Lola suggested I give the book a shot, so I did. I had a hard time getting into it (that’s what he said). She annoyed me. The writing was drivel, nothing seemed to happen. Harry Potter it was not. Half way through the book, when he was glowing in the meadow I closed the book and proclaimed that it was utter crap.
Still, when the movie came out, I thought I might go and see it. Yet I decided to save the admission price and go ahead and buy myself a drink instead.
Thank god I did, because I don’t think I could watch an hour and a half of teenage angst staring Robert Pattinson:
Riddle me this, Batman: what’s this guy have against washing his god damned hair?
Yuck, I pass. He’s yours, please enjoy him. Just make sure that you have a stuffy nose when you do it with him because I guarantee that he doesn’t smell good. And if he admits to not showering very often, then I’m sure that means his junk isn’t particularly clean. Which means that you might find gobs of god only knows what when you run your fingers along his naughty bits.
Oh thank heaven for you! I thought i was the only one in a sea of R.Pattz (yeah that’s lame too) lovers!
He doesn’t shower often…EWWW. That alone gets him a -5 on the hotness scale!
He is HOT as a vampire… I would not touch him in real life…..
Shut the front door! That dude is the hotness. I spent the entire (2nd time) watching the movie with my boyfriend, tellling him that this guy definitely wasn’t all that hot. Guess what? I was lying. Big, fat lies. He is rawrrrrr hot.
He makes me want to hurl. I don’t know what the fascination is with this turd.
Catherinette I think we were separated at birth, well I was separated quite a few years before you sista.

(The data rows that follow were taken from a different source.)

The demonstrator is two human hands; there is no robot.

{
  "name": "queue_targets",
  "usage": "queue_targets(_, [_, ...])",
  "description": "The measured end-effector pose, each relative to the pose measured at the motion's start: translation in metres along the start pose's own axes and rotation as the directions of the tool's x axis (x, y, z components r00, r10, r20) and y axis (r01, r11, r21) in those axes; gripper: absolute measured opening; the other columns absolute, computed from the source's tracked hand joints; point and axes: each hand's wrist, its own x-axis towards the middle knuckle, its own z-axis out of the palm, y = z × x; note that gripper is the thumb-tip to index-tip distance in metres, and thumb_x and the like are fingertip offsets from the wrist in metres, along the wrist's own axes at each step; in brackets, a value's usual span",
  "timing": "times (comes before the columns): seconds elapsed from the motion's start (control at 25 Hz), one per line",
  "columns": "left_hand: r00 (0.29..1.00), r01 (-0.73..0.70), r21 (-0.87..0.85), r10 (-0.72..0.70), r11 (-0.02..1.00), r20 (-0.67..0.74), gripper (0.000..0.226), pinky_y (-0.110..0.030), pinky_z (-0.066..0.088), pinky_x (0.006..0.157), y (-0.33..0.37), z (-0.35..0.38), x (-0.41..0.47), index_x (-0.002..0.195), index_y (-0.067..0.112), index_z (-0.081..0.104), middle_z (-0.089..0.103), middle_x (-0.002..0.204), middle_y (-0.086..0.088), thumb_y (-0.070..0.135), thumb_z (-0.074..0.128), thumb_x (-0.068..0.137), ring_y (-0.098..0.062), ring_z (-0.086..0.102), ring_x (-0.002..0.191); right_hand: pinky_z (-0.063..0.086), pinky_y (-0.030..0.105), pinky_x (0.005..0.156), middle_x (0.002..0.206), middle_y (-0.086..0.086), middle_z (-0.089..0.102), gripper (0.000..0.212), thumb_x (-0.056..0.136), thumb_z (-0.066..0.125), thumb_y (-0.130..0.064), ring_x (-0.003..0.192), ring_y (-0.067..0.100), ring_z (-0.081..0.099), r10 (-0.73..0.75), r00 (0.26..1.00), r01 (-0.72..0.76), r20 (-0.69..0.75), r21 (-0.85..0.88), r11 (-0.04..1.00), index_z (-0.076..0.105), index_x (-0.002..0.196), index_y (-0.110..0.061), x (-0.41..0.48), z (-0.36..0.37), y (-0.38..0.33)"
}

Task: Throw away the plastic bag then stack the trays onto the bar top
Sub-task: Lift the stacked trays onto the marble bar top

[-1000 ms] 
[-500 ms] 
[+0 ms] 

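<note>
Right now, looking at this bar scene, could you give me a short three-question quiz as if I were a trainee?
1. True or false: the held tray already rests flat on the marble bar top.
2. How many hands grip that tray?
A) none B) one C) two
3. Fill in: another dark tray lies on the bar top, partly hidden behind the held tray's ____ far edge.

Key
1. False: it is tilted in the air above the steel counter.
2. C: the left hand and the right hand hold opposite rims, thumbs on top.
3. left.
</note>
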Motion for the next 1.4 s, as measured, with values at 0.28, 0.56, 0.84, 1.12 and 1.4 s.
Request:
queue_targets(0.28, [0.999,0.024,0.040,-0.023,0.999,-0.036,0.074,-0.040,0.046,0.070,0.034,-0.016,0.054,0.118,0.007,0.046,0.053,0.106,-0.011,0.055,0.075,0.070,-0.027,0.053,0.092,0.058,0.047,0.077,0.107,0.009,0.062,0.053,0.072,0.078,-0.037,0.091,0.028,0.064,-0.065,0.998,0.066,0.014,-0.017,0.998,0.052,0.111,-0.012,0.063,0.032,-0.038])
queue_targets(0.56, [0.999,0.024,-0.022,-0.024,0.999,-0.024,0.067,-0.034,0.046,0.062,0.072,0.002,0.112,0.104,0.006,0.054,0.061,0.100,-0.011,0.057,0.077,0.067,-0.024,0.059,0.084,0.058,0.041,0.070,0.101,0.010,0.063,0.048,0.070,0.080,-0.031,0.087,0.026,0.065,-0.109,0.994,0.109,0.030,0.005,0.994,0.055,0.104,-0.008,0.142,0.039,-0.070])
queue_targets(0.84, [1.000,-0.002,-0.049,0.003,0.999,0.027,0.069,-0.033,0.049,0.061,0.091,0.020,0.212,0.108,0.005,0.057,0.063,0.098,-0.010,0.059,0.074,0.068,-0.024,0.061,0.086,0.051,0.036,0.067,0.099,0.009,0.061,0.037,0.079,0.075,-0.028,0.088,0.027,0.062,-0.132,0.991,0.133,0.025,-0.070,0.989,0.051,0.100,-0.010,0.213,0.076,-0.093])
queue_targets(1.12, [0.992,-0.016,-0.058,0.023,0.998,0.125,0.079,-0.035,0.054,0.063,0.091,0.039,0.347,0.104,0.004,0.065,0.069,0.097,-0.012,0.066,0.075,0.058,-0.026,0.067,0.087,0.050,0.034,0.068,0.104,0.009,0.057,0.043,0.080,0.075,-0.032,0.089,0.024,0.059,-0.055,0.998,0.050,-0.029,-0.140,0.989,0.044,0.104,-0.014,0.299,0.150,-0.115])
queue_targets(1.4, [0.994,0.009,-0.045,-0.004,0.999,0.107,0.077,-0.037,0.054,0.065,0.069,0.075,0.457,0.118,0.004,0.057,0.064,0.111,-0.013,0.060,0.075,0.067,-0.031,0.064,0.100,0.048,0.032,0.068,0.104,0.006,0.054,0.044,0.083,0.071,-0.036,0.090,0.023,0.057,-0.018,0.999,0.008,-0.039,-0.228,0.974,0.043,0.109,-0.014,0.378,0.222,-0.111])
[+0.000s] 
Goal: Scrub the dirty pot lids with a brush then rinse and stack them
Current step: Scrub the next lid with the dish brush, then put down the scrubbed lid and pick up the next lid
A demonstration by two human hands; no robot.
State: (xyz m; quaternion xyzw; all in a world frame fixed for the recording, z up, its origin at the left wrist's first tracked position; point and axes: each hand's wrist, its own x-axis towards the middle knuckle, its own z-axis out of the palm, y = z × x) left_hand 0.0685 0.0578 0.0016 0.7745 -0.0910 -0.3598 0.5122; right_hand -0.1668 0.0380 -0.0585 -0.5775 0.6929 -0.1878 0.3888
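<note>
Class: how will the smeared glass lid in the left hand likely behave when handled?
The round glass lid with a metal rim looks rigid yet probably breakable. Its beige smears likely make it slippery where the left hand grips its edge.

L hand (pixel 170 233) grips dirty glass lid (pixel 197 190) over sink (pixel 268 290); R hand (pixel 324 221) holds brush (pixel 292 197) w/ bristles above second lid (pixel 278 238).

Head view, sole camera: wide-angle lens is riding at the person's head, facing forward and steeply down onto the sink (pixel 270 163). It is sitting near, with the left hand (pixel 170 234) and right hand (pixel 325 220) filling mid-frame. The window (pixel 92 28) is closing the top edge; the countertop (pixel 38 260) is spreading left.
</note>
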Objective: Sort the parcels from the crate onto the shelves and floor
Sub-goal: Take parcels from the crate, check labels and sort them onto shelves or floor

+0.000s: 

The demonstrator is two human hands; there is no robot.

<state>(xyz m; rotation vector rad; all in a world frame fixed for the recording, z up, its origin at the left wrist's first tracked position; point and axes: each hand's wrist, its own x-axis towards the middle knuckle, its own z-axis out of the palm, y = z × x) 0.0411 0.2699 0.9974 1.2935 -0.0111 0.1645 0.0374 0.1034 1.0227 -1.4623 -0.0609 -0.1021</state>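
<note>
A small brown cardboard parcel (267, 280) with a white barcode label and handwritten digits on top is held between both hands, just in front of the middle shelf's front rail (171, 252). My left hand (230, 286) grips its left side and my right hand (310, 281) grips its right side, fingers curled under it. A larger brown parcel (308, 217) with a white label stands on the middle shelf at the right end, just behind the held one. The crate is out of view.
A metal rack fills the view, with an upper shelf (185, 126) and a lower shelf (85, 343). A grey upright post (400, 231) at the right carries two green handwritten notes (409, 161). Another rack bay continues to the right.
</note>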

I’m going to agree with the Blob here. I’d rattle his vampire chains until his fangs fell out. No, seriously. Even though he’s all underage and stuff.
I have no idea who this guy is. But if he didn’t stink I probably wouldn’t kick him out of bed.
R. Pat is hot, hot, hot. I mean, he’s freaking Cedric Diggory for chrissakes!
I love it..Rattle his vampire chains…I WOULD….yes please.
unclean junk is the worst! and I don’t get his face either..he kinda looks like he was batted around a little too much on his way out of the birth canal.
Uhhhhh, I don’t wanna feel strange bits when I touch -his- bits. Yucckkkyy, and besides, he’s ugly. I’ll just do Ryan Reynolds in my head instead. Mmmm.. Ryan..
Good holy lord, I agree he is utterly disgusting. I was in the store today and saw him on a magazine cover and vomited in my mouth a little.
I don’t thing his as hot as the caracter he portrays, I read the first book prior knewing there were gonna make a film out of it and believe me there some hot stuff in there. I guess the whole vampire thing is sexy and that why everyone see him like that.
He’s cute but the though of not showering grosses me out.
I don’t get it. Not the books. Not the movie. And definitely not Pattinson.
I can see why teenage girls like the books but can’t understand why adult women defend them with their lives. The movie was cute but far from epic. And Pattinson? If I ran into him on the street, I’d think I should give him some change and a hamburger.